Task objective » The material below includes pictures; leave them out and return only the lines between the line containing "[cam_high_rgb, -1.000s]" and the line containing "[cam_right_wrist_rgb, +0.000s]", inclusive, word for word.

*** Begin section ***

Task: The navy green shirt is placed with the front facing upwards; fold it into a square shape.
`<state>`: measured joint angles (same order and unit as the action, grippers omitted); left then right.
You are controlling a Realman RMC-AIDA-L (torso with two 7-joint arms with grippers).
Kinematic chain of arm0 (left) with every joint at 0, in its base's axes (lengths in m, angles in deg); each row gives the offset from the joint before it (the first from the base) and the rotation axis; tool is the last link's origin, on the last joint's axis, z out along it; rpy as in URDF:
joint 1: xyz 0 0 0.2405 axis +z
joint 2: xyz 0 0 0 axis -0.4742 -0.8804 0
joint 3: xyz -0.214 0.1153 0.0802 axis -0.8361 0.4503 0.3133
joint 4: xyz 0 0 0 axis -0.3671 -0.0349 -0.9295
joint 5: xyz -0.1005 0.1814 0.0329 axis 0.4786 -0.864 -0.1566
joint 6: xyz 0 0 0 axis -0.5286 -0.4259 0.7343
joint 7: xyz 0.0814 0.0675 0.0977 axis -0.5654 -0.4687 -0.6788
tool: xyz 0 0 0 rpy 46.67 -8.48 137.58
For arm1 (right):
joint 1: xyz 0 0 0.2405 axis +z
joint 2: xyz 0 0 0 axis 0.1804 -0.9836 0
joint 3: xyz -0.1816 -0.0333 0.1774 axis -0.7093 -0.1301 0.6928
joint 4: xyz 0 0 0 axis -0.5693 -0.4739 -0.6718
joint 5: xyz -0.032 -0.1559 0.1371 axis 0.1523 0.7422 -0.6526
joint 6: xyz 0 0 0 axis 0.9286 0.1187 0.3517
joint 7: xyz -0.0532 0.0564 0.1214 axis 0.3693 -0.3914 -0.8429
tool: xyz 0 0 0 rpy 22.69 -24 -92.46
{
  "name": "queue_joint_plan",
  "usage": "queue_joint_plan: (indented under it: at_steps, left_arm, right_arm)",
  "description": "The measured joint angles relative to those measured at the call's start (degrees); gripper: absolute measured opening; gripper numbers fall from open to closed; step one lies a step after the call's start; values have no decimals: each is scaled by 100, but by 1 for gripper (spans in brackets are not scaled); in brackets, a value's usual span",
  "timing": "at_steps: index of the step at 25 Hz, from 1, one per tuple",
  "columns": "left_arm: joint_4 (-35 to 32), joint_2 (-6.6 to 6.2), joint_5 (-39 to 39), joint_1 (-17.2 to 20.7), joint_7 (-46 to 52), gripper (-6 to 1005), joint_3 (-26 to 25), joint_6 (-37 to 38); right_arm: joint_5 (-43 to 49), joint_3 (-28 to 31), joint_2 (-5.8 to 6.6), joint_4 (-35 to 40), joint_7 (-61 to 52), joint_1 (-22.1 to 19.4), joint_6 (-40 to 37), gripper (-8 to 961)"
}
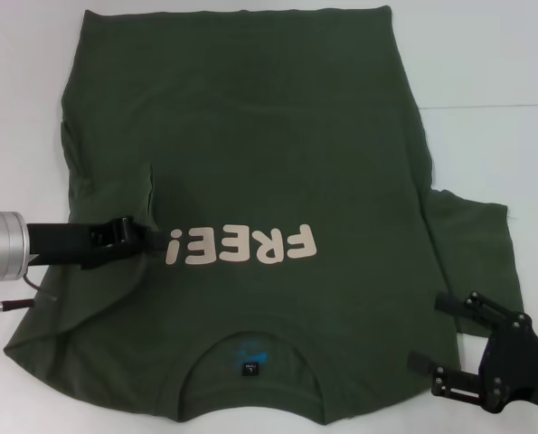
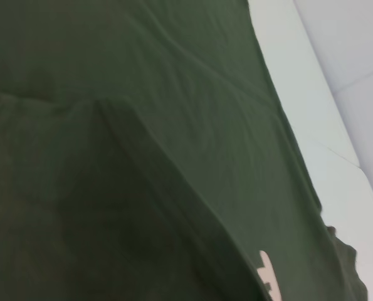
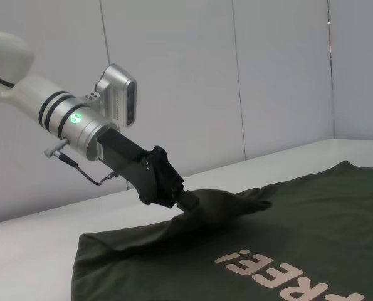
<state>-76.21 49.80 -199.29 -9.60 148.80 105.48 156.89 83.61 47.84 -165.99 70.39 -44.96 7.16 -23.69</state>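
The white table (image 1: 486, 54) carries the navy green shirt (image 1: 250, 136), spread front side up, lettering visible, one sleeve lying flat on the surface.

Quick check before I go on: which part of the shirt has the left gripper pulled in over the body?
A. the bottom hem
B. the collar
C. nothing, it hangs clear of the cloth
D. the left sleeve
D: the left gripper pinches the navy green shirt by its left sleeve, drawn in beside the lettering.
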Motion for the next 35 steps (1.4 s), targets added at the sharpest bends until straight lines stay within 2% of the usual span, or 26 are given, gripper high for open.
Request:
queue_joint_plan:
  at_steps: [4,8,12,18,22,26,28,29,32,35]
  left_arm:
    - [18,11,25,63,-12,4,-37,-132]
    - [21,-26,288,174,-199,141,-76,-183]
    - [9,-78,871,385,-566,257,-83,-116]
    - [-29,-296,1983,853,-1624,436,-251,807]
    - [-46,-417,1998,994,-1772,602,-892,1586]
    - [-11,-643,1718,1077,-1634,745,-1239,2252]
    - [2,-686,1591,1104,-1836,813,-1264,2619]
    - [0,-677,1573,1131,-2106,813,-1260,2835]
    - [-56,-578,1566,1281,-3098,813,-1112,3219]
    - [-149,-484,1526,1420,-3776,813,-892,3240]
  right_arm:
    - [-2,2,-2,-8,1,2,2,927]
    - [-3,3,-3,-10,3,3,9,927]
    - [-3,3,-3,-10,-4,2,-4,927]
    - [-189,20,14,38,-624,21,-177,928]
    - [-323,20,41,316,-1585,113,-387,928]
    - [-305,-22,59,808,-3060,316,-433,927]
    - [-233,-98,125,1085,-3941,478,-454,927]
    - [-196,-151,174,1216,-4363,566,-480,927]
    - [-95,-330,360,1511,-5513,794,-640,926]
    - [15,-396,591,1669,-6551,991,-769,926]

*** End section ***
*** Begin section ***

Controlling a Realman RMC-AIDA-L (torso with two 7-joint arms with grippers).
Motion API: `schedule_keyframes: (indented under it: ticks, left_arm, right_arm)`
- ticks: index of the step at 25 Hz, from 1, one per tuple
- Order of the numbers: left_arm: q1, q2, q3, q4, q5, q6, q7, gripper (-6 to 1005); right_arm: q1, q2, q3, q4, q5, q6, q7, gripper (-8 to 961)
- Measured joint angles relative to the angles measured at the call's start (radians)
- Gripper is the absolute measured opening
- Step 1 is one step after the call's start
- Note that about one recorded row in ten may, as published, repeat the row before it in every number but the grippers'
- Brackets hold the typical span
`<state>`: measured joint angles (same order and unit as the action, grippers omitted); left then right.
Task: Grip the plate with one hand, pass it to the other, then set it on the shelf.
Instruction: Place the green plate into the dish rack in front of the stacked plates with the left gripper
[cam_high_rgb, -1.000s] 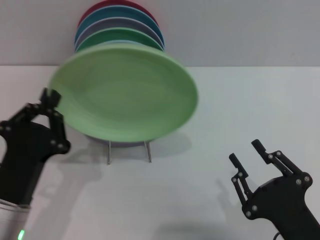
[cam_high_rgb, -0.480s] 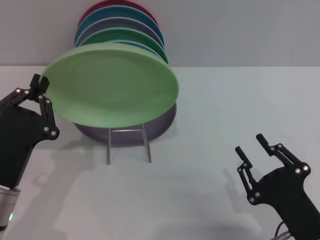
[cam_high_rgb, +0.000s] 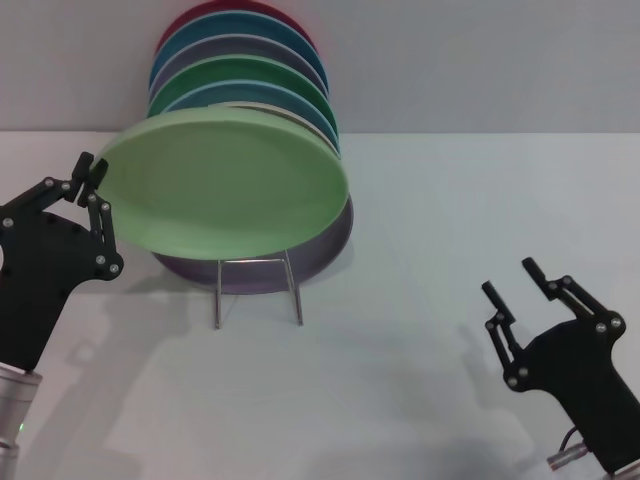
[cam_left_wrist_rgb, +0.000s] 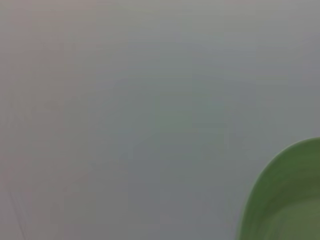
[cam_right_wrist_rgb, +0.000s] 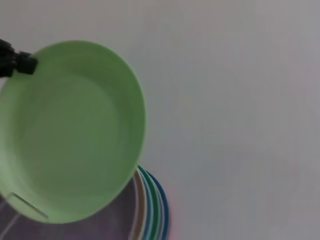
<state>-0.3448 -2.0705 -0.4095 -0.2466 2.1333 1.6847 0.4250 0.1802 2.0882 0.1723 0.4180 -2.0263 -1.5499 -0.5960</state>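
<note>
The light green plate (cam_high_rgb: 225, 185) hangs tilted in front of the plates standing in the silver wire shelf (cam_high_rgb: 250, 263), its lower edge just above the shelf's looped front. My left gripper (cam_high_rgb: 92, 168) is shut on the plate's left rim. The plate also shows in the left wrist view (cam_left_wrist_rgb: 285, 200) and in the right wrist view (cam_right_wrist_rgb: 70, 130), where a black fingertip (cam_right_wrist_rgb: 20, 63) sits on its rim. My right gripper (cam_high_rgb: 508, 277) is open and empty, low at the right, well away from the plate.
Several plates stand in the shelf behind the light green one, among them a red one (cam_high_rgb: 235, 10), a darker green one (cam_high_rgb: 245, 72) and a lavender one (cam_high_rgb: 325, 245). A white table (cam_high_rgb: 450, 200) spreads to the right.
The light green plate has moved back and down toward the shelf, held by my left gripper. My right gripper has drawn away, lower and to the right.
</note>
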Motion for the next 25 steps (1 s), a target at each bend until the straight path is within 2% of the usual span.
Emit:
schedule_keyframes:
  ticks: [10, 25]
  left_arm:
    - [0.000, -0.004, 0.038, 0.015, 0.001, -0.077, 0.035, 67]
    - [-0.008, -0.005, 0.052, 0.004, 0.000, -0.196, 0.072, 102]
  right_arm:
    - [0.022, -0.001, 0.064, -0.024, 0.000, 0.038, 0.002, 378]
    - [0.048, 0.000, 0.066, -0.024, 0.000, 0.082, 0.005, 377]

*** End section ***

Completed exercise »
[cam_high_rgb, -1.000s] 
[cam_high_rgb, -0.480s] 
[cam_high_rgb, +0.000s] 
[cam_left_wrist_rgb, +0.000s] 
[cam_right_wrist_rgb, +0.000s] 

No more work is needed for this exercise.